▶ DIRECTIONS FOR THIS TASK:
Copy out each line of the listing below where the string "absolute" appears.

▶ RECORDED INFORMATION:
========
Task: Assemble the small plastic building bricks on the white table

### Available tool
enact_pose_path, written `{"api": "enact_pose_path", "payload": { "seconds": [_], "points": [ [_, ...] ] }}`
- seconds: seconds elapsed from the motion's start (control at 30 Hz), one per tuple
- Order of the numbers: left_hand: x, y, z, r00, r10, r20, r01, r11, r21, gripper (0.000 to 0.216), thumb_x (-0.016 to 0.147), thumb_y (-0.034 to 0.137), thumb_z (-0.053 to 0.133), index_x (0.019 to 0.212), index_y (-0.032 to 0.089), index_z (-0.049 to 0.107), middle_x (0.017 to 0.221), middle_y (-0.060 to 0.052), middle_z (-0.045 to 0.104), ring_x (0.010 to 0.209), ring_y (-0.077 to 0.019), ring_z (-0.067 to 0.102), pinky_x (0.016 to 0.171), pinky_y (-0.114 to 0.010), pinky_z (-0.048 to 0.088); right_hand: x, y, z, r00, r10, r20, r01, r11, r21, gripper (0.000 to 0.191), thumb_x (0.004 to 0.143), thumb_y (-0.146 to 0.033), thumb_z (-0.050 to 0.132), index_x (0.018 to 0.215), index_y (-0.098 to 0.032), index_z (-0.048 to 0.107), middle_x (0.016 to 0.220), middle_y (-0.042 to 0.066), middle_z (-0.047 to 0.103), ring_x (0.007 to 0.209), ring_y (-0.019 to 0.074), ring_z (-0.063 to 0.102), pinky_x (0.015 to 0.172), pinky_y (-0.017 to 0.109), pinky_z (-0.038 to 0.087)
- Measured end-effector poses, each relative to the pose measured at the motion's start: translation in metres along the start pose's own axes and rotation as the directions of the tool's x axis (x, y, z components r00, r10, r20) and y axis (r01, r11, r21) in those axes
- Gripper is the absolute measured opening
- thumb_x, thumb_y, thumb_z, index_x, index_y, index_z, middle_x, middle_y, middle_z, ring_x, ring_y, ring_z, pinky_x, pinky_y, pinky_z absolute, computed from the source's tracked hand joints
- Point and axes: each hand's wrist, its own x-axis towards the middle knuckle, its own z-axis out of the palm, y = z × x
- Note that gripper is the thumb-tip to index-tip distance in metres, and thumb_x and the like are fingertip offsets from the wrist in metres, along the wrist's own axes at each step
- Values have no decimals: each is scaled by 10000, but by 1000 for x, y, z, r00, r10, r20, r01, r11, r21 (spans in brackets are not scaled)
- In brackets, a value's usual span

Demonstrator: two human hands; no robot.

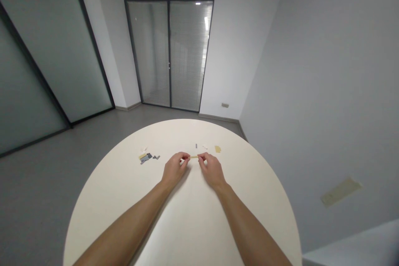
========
▶ ANSWER SPACE:
- Gripper is the absolute measured opening
- thumb_x, thumb_y, thumb_z, index_x, index_y, index_z, middle_x, middle_y, middle_z, ring_x, ring_y, ring_z, pinky_x, pinky_y, pinky_z absolute, computed from the source's tracked hand joints

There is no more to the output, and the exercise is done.